Please copy the listing that follows exactly, leaving out any pictures.

> _Dataset content_
+ + + + + + +

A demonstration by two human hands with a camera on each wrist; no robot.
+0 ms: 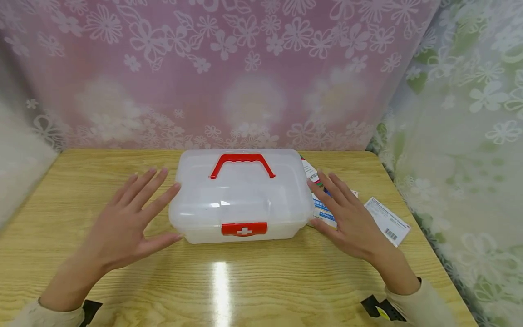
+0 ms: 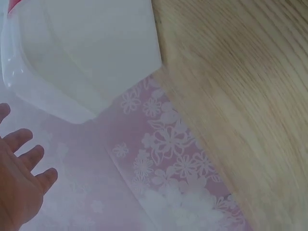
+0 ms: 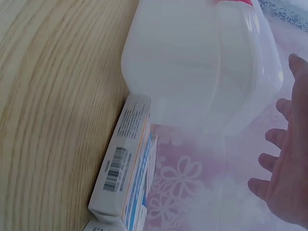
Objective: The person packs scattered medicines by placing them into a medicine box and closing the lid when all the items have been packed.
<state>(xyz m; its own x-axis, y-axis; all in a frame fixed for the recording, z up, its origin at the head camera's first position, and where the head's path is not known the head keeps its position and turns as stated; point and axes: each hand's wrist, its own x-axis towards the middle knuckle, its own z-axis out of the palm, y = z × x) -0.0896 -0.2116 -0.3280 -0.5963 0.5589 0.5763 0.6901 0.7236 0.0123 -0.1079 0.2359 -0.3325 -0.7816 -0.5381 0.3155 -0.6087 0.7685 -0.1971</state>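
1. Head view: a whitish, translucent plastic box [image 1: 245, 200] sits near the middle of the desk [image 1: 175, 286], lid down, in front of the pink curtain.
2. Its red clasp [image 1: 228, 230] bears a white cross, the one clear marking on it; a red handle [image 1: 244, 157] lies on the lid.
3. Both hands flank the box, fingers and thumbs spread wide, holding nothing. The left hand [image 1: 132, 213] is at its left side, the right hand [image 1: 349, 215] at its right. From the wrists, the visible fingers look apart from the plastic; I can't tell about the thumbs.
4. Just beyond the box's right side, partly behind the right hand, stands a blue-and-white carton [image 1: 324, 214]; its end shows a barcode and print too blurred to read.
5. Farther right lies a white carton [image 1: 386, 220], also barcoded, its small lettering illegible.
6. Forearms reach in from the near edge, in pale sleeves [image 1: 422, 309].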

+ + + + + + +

> _Answer section_
A demonstration by two human hands with a camera on each wrist; no robot.
+0 ms: 
+0 ms: 
+0 ms: 
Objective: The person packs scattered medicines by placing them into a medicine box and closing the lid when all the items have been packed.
<state>(xyz m; its own x-axis, y-axis; all in a frame fixed for the recording, z up, its origin at the head camera's first position, and where the head's path is not known the head keeps its position and turns as stated; point and axes: each hand's wrist, its own x-axis towards the middle knuckle, its own z-axis out of the palm, y = z × x) -0.0896 -0.2116 -0.3280 -0.5963 0.5589 0.5763 0.6901 0.7236 0.0123 -0.1079 0.2359 -0.3325 -0.7816 -0.5381 0.3155 -0.6087 0.7685 -0.1971</state>
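1. Head view: a whitish, translucent plastic box [image 1: 245, 200] sits near the middle of the desk [image 1: 175, 286], lid down, in front of the pink curtain.
2. Its red clasp [image 1: 228, 230] bears a white cross, the one clear marking on it; a red handle [image 1: 244, 157] lies on the lid.
3. Both hands flank the box, fingers and thumbs spread wide, holding nothing. The left hand [image 1: 132, 213] is at its left side, the right hand [image 1: 349, 215] at its right. From the wrists, the visible fingers look apart from the plastic; I can't tell about the thumbs.
4. Just beyond the box's right side, partly behind the right hand, stands a blue-and-white carton [image 1: 324, 214]; its end shows a barcode and print too blurred to read.
5. Farther right lies a white carton [image 1: 386, 220], also barcoded, its small lettering illegible.
6. Forearms reach in from the near edge, in pale sleeves [image 1: 422, 309].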

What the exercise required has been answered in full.